Benchmarks

MGSurvE’s optimization runtime depends on several factors but the main ones are the number of sites and traps in our landscape. This is because they are both related to the size of the migration matrix and the number of operations that need to be performed on it. Specifically, these variables both impact the calculation of Markov’s Fundamental Matrix, which is the slowest part of the optimization process.

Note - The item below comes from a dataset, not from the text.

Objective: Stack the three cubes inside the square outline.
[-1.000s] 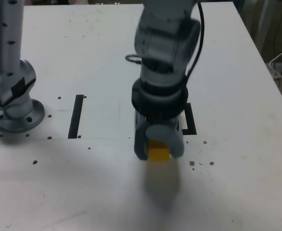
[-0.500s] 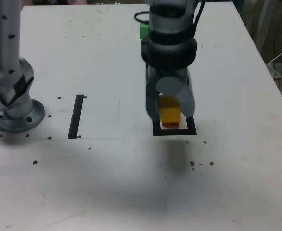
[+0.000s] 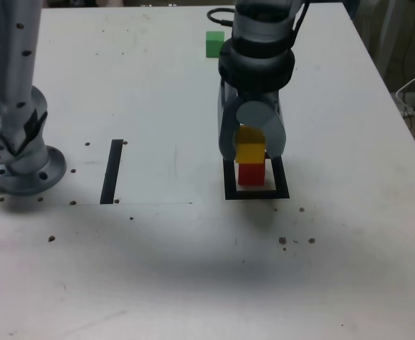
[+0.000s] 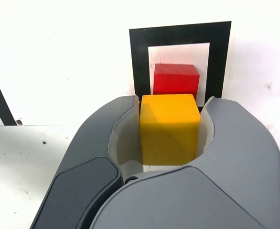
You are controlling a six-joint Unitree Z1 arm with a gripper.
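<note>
Stripe [image 3: 112, 171]: one, black, straight, lying on the left of the white table [image 3: 151, 276]. Square outline [image 3: 231, 191]: one, thick black border, white centre, right of the stripe. Red cube [image 3: 251, 174]: one, matte, solid-coloured, standing inside the outline. Yellow cube [image 3: 250, 153]: one, matte orange-yellow, flat-faced, darker across part of the side that the wrist view shows; held above the table, by the red cube; whether the two touch cannot be told. Gripper [image 3: 251, 154]: one, grey, two rounded fingers closed about the yellow cube, one along each side. Arm base [image 3: 25, 173]: one, round-footed, grey, on the left. Green cube [image 3: 214, 44]: one, matte, small, on the far part of the table, apart from the others. Cubes in all: three, one of each colour.

By view: the exterior view alone has the green cube and the arm base. The wrist view alone has the outline's far bar and the red cube's top face; the outline's near bar, plain in the exterior view, is mostly hidden there.
</note>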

To provide a reference on how much time we could expect optimization we provide a benchmarking routine. We ran a set of experiments limiting our server to use 16 cores and ran 5 repetitions of a set of sites-traps combinations (Latin Hypercube Sampling schemes were used) to test how the optimizations time scales (GA parameters were set to auto for consistency). Both optimization routines (discrete and continuous) were ran over 500 generations, as that gets us a good sample of the timing for each parameter combination (after the optimization algorithm’s memory allocation and initial function calls have taken place). We are, however, scaling the timing to 1000 generations (doubling it) because that’s closer to the expected number of generations we would run for an optimization task.

_images/timings_DSC.jpg _images/timings_CNT.jpg

Our server has 44 physical cores (two “Intel(R) Xeon(R) CPU E5-2696 v4 @ 2.20GHz”) and 256Gb RAM but, as was previously mentioned, was limited to 16 cores for benchmarking purposes.